> [About this task]: With the images removed, return every line below exactly as it reads.

> [Data]:

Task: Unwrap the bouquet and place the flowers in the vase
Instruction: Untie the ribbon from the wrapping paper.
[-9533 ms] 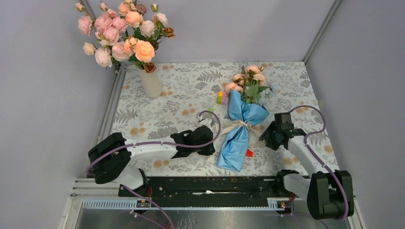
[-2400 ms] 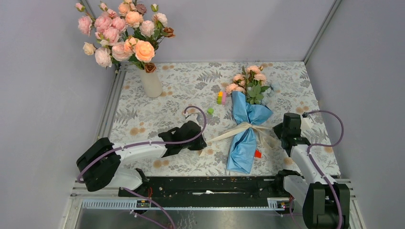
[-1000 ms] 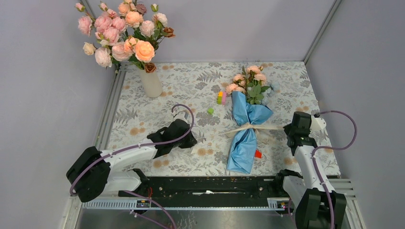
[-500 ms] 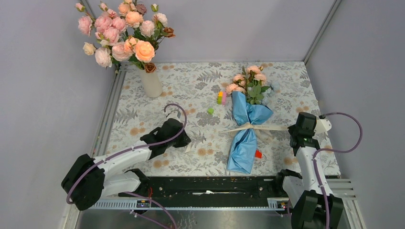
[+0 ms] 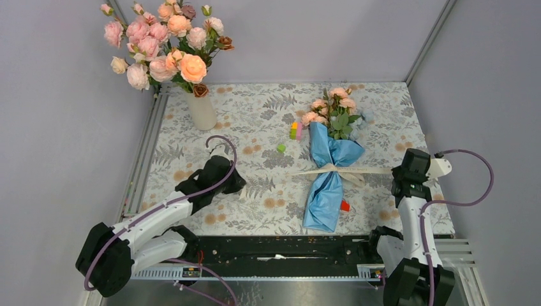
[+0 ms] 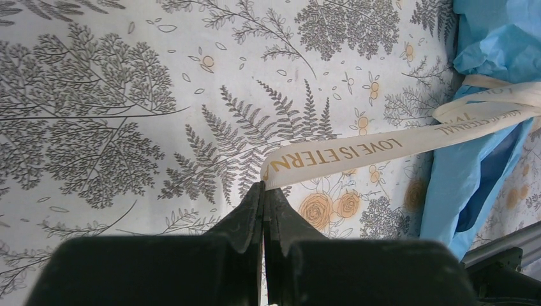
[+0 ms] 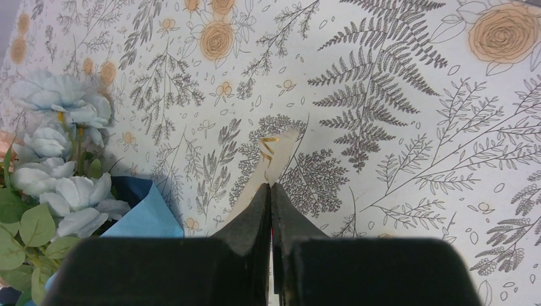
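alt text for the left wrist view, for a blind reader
The left gripper, shut, pinches the end of a cream ribbon with gold lettering. The ribbon runs right to the blue-wrapped bouquet, on a fern-print tablecloth.

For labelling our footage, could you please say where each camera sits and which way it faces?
Top external: above, behind the bases, looking down at table, bouquet, vase; left arm and right arm show.
Left wrist: on left arm, facing down; left tool pinches a ribbon end.
Right wrist: on right arm, facing down; right tool pinches the other end.
Shared: both wrists show ribbon and bouquet.
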`<state>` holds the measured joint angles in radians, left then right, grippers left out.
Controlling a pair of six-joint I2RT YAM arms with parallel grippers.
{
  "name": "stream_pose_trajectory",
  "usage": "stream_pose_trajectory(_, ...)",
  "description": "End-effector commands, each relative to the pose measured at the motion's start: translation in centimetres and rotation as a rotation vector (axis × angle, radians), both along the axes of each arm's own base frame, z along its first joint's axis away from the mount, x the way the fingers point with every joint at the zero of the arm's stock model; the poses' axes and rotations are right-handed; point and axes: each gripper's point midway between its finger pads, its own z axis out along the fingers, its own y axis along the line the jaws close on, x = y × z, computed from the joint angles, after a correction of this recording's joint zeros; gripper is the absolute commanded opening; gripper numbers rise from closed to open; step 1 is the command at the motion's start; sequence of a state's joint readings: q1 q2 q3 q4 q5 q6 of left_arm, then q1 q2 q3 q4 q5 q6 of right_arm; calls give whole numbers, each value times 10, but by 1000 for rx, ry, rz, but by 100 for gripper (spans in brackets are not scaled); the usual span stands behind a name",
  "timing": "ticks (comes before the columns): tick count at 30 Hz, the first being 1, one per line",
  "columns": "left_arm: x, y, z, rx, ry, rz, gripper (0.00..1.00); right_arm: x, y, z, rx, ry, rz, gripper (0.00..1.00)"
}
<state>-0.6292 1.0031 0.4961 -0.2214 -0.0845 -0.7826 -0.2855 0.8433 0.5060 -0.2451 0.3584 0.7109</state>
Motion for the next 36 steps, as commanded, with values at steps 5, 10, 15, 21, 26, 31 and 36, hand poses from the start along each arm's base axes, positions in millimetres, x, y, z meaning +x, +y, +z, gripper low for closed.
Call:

> [Output for this task]:
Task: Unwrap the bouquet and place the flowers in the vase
Instruction: Untie the ribbon from the wrapping paper.
[-9533 ms] 
[-2400 ms] 
[-1000 ms] 
[-500 ms] 
[+0 ms] 
[+0 ms] 
[+0 ms] 
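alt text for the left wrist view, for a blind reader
The left gripper, shut, pinches the end of a cream ribbon with gold lettering. The ribbon runs right to the blue-wrapped bouquet, on a fern-print tablecloth.

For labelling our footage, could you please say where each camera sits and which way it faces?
Top external: above, behind the bases, looking down at table, bouquet, vase; left arm and right arm show.
Left wrist: on left arm, facing down; left tool pinches a ribbon end.
Right wrist: on right arm, facing down; right tool pinches the other end.
Shared: both wrists show ribbon and bouquet.
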`<state>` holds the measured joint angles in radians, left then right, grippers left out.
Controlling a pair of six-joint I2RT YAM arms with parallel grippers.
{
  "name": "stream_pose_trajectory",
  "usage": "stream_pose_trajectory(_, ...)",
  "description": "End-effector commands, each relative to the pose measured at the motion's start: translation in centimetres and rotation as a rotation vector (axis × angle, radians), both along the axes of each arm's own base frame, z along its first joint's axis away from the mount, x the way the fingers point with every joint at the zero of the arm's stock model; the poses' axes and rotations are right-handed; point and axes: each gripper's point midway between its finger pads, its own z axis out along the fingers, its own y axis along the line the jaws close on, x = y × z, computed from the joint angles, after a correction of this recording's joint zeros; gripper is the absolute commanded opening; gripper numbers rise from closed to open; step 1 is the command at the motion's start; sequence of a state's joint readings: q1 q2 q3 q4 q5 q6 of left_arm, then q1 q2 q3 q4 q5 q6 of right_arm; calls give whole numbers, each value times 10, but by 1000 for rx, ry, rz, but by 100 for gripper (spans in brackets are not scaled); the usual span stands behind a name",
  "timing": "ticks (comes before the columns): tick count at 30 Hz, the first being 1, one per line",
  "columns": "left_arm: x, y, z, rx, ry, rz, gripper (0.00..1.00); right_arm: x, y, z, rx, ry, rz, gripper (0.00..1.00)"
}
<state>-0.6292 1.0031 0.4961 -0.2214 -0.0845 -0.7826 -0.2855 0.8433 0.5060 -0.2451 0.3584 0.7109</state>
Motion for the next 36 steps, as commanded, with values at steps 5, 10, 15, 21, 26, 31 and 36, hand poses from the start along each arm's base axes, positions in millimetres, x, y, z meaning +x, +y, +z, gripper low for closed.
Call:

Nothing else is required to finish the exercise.